**Data block**
'''

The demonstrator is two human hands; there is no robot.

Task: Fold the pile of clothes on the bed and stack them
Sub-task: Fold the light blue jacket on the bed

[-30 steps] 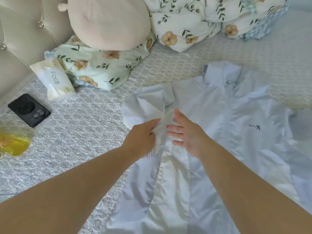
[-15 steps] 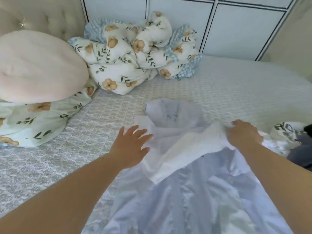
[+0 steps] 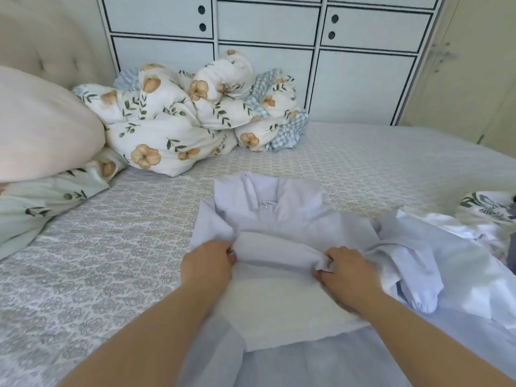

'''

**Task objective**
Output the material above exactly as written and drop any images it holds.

**Written solution**
The demonstrator is two human hands; there is no robot.

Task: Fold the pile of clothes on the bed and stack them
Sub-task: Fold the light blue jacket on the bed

[-30 steps] 
[-15 steps] 
[+0 steps] 

No more output is expected here.